- [RECORDS FOR THIS TASK]
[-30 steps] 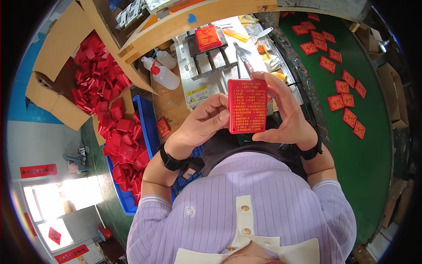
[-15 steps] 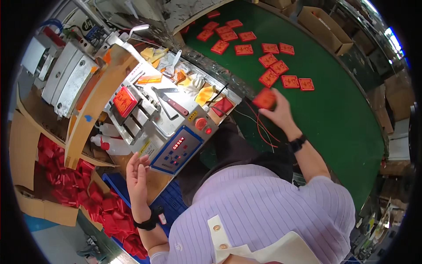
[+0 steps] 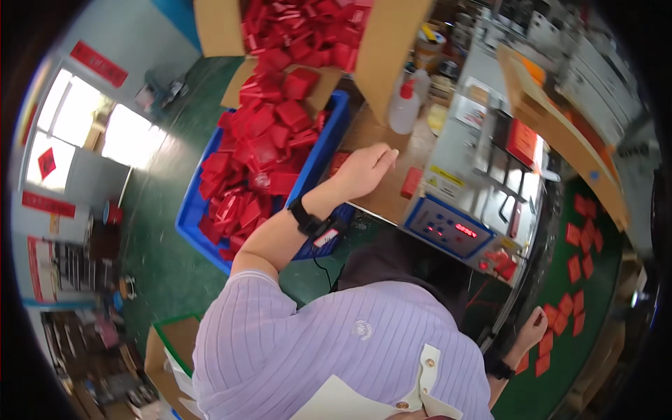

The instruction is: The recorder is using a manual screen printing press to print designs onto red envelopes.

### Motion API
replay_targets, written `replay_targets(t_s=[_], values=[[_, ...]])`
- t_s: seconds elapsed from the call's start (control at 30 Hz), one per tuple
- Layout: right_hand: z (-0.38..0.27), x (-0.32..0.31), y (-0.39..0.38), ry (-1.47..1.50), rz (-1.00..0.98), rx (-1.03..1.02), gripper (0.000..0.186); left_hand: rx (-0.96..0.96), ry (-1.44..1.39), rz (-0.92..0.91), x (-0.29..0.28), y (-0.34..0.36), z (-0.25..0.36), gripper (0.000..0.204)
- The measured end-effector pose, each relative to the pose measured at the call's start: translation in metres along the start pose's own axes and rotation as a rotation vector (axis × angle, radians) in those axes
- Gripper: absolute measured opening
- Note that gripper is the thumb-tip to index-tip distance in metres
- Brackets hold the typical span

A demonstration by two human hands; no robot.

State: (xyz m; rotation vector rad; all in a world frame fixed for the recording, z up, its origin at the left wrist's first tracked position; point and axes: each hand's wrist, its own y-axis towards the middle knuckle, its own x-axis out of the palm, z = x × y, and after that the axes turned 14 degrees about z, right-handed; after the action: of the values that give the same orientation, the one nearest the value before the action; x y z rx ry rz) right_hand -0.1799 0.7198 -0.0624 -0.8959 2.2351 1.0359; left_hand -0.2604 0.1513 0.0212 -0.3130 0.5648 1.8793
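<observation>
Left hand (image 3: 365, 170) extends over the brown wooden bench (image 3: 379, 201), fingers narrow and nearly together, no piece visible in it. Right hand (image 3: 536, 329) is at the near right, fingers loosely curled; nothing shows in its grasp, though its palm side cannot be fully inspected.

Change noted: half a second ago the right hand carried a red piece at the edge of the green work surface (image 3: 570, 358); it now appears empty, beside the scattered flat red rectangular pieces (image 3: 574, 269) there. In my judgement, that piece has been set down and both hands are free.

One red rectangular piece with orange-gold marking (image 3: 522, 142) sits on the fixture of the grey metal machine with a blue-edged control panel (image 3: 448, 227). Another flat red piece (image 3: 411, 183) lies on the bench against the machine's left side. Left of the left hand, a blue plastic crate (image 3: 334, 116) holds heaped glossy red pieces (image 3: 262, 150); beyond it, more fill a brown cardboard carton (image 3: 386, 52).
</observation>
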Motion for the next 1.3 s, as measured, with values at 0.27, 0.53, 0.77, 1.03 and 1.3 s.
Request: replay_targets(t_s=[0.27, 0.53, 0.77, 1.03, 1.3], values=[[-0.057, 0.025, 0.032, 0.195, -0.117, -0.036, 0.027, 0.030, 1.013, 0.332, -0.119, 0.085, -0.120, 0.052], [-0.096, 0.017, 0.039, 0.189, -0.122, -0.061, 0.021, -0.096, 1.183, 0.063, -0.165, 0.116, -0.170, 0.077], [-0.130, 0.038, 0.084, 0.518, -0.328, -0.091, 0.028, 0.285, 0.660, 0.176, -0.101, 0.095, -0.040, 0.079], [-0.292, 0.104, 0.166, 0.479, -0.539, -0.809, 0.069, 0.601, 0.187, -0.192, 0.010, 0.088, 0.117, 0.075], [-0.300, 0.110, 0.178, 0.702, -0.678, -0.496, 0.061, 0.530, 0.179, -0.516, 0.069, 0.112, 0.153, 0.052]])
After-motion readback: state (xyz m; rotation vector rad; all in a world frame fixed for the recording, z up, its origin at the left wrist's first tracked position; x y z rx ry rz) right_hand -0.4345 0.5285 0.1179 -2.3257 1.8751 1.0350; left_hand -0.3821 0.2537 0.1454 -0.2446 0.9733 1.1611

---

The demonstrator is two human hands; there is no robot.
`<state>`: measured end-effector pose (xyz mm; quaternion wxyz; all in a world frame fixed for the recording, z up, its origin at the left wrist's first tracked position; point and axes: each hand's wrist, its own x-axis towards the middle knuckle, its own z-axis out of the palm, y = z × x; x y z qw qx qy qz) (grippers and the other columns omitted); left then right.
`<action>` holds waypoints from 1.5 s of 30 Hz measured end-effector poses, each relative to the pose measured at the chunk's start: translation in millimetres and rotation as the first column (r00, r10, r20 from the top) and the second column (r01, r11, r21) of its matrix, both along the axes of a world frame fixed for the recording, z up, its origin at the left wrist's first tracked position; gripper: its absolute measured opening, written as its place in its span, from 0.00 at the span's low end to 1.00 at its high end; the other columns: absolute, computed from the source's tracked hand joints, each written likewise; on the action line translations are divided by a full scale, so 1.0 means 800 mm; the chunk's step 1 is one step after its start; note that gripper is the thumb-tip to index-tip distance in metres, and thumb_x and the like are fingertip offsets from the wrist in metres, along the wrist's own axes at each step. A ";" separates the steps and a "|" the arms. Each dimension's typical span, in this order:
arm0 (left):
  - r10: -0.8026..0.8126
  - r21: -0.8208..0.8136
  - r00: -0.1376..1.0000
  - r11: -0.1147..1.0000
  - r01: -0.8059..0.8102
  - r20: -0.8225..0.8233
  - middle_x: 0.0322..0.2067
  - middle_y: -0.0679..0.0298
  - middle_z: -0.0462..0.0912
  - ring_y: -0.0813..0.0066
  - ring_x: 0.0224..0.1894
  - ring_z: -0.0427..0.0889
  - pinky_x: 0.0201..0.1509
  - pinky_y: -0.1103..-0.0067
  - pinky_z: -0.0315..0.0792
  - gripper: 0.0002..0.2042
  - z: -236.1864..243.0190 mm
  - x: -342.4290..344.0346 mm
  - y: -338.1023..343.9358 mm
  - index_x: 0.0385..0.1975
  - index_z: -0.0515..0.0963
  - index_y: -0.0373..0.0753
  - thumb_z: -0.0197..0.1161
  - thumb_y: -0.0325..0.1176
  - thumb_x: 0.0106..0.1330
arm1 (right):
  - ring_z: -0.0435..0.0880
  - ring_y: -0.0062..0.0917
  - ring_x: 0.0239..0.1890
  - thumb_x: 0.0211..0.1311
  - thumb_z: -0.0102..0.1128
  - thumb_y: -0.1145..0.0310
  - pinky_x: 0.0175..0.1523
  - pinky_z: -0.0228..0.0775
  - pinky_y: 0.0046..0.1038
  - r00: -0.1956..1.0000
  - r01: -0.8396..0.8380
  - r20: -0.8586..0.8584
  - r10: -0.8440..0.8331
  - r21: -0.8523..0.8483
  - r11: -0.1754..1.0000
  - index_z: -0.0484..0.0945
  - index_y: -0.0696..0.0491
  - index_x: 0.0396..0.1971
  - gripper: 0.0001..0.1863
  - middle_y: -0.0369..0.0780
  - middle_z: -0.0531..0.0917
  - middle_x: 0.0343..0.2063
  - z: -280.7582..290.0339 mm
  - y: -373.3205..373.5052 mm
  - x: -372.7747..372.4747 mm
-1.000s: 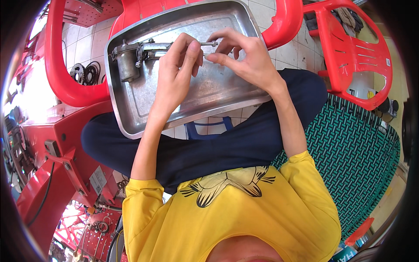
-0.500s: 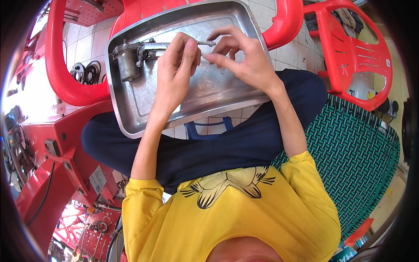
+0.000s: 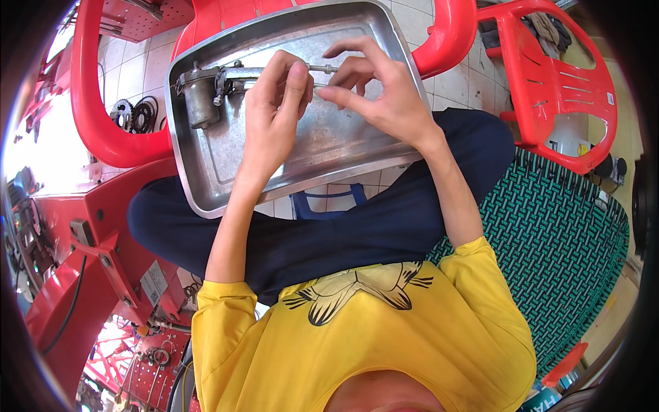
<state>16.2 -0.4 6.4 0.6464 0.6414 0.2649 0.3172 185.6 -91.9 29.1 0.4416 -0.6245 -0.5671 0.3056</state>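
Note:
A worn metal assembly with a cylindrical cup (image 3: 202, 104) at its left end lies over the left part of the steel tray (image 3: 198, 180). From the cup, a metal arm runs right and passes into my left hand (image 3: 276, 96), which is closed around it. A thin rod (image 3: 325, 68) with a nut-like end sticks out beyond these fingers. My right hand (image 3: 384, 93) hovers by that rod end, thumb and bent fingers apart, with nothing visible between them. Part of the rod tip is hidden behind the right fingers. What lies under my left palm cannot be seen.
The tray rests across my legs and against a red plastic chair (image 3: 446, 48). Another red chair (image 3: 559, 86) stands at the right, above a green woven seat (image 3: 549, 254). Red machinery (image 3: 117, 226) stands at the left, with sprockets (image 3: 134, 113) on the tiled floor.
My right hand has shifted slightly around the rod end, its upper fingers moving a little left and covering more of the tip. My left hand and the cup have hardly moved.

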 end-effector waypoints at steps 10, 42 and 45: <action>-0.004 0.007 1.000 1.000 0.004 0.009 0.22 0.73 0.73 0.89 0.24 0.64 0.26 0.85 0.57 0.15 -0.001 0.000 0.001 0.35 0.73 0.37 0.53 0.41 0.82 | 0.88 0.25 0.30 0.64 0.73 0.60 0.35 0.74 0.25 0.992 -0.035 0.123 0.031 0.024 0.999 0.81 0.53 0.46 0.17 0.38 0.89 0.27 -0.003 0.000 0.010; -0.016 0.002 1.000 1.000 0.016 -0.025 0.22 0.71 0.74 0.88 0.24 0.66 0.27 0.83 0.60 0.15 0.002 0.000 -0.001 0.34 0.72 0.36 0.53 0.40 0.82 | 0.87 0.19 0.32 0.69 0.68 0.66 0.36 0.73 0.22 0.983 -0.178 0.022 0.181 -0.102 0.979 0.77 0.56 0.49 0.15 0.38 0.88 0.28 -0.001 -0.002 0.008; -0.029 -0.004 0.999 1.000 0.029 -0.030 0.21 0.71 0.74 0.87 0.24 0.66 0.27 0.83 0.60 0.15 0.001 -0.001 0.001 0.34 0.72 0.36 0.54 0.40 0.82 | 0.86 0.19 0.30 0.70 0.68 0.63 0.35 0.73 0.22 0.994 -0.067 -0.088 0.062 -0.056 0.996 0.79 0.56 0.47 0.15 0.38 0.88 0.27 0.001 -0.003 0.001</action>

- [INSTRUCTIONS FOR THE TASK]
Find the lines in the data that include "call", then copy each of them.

- [ANSWER AREA]
- t_s: seconds elapsed from the call's start (control at 30 Hz), one per tuple
- The measured end-effector pose, each relative to the pose measured at the call's start: translation in metres along the start pose's own axes and rotation as a rotation vector (axis × angle, radians) in those axes

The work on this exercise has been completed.